**WORK TO BE COMPLETED:**
Write the entries out exactly, with the final line being the one containing "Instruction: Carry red".

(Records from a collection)
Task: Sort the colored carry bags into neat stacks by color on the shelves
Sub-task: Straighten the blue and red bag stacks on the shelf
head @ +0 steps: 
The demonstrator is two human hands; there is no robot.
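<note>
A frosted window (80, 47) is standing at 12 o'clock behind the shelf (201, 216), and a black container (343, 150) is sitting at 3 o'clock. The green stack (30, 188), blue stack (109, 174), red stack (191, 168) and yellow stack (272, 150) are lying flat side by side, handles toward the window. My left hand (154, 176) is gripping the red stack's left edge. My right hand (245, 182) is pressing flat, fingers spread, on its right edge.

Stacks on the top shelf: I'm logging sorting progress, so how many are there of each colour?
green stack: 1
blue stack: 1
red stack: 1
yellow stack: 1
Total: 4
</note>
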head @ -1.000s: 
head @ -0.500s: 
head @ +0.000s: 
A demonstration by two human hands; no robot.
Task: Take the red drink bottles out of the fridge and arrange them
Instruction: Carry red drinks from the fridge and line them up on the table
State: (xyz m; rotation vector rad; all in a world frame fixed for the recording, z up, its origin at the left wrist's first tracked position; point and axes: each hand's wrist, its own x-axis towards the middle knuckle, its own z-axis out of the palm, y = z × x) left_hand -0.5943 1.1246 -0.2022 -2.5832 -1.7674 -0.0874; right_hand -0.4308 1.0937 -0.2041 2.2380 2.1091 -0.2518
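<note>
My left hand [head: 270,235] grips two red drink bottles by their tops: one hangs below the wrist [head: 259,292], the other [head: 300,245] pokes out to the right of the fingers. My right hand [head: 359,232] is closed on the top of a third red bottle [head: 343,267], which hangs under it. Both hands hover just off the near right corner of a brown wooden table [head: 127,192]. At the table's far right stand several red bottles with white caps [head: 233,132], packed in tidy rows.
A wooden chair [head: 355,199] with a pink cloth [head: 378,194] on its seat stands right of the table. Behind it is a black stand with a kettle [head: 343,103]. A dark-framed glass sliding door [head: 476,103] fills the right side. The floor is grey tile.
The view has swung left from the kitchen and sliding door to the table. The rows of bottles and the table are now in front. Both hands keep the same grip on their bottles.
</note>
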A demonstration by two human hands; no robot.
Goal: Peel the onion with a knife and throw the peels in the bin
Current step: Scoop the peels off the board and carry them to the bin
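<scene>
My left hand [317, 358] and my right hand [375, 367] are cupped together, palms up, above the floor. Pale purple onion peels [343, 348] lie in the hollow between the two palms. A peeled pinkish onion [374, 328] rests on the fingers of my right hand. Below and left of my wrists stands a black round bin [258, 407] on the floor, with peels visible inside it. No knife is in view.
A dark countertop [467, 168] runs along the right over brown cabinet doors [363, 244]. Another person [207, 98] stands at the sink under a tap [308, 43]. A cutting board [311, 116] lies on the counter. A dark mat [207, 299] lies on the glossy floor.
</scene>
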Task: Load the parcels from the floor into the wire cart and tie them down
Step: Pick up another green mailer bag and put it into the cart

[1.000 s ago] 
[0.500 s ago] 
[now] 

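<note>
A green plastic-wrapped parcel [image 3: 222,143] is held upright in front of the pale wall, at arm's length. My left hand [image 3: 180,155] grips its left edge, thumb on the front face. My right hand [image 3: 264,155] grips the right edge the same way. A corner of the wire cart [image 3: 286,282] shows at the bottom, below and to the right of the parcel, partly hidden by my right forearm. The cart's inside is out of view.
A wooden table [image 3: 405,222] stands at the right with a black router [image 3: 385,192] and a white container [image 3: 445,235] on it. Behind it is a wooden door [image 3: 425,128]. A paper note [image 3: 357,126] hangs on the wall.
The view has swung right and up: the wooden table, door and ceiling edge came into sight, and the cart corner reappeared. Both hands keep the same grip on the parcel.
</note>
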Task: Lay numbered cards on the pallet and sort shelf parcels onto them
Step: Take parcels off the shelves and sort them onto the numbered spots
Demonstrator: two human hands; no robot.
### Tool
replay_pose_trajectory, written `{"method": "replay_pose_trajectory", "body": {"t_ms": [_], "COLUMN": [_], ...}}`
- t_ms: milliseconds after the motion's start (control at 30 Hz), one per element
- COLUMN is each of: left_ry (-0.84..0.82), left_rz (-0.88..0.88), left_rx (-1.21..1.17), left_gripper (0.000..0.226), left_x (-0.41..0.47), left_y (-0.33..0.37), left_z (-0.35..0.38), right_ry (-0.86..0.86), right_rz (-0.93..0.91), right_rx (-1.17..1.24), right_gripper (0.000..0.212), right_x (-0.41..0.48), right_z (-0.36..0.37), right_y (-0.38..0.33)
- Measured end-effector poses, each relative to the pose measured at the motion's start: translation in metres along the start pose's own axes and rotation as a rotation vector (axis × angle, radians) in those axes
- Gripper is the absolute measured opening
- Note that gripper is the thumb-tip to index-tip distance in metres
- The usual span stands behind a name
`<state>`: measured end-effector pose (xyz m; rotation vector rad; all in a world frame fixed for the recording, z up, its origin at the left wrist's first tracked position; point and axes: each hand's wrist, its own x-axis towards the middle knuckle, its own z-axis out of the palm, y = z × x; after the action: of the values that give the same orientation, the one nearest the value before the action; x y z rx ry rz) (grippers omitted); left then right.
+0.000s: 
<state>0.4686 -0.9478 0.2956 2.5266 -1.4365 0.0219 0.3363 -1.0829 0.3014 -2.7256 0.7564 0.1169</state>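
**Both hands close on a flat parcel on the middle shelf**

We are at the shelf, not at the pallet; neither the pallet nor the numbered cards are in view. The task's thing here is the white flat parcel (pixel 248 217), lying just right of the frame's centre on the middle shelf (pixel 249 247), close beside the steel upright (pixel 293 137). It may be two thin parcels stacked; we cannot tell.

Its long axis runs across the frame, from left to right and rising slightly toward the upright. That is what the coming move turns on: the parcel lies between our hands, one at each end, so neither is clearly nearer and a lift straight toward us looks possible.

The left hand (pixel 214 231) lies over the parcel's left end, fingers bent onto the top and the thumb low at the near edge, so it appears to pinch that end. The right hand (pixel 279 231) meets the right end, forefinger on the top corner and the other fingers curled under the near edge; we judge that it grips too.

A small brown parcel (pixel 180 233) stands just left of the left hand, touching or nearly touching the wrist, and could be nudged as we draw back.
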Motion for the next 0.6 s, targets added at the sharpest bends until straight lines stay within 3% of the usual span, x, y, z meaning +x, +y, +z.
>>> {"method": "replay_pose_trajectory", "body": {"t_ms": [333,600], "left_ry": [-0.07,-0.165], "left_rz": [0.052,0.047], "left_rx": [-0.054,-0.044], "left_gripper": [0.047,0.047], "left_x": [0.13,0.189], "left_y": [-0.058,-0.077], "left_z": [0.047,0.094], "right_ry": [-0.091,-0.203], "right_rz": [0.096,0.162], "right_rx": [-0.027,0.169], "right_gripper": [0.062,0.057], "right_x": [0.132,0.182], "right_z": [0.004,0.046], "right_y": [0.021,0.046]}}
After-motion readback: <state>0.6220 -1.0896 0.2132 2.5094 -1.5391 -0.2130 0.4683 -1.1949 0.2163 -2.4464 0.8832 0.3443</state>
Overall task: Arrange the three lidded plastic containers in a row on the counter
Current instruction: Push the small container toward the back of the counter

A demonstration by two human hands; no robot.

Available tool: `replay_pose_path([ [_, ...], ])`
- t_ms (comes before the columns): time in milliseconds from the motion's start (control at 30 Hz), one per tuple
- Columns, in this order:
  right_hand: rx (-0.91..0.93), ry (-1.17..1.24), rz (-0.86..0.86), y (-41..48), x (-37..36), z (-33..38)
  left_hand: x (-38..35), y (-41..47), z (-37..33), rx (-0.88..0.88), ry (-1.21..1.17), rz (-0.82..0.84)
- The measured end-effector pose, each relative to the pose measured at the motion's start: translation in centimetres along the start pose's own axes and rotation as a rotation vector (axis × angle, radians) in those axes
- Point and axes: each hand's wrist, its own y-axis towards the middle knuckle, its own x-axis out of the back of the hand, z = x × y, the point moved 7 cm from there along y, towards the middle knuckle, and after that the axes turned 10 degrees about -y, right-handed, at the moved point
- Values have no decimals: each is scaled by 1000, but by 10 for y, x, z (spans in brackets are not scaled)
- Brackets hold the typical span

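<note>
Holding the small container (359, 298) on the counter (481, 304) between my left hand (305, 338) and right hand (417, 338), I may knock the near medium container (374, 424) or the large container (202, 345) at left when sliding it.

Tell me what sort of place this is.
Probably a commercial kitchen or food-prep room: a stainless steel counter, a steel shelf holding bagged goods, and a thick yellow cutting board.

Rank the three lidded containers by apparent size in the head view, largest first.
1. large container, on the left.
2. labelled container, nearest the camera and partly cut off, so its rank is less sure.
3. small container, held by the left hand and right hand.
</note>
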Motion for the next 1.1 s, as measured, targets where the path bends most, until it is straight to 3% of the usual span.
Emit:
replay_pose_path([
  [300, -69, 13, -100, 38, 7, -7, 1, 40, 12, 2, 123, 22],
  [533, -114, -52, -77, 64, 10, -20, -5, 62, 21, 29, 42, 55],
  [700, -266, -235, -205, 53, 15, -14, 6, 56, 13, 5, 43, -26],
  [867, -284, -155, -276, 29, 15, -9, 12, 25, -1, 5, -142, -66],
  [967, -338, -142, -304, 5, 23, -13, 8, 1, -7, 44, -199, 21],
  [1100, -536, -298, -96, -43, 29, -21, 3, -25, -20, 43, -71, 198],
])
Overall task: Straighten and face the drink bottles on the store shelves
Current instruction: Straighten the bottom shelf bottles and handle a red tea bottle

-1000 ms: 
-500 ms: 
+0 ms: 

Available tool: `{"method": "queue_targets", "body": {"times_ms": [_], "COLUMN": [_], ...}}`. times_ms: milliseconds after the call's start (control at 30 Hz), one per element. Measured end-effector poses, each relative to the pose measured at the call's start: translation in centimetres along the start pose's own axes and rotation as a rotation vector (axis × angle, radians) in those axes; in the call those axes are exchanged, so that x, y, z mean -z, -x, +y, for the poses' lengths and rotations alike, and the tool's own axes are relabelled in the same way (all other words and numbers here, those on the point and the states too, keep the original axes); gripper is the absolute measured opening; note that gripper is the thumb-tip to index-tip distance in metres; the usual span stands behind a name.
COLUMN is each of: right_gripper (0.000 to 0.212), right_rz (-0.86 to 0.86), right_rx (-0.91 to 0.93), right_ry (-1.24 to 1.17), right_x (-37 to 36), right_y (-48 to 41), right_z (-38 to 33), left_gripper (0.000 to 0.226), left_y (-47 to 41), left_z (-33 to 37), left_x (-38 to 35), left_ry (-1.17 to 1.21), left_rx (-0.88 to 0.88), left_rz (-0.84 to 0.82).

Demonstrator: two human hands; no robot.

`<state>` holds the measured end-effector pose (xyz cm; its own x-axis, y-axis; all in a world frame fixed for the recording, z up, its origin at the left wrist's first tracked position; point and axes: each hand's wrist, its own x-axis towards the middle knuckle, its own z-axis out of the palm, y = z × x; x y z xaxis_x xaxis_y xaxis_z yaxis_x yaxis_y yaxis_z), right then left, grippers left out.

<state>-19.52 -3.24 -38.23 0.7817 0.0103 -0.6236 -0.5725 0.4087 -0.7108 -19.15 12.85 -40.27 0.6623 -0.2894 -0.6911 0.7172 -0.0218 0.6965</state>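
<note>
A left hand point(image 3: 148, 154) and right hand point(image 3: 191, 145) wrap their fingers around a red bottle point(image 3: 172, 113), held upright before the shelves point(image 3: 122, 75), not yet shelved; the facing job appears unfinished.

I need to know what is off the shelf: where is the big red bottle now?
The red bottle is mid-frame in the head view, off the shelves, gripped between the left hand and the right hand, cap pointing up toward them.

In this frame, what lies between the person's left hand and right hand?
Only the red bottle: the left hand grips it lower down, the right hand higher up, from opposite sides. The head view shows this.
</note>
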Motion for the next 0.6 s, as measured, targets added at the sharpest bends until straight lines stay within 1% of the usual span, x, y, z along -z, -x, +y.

**ANSWER AREA:**
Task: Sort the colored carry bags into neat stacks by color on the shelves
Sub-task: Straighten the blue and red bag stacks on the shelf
head @ +0 steps: 
The demonstrator is two human hands; there is no robot.
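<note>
A frosted window (80, 47) is standing at 12 o'clock behind the shelf (201, 216), and a black container (343, 150) is sitting at 3 o'clock. The green stack (30, 188), blue stack (109, 174), red stack (191, 168) and yellow stack (272, 150) are lying flat side by side, handles toward the window. My left hand (154, 176) is gripping the red stack's left edge. My right hand (245, 182) is pressing flat, fingers spread, on its right edge.

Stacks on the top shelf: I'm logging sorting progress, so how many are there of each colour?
green stack: 1
blue stack: 1
red stack: 1
yellow stack: 1
Total: 4
</note>
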head @ -1.000s: 
head @ -0.500s: 
head @ +0.000s: 
A demonstration by two human hands; no robot.
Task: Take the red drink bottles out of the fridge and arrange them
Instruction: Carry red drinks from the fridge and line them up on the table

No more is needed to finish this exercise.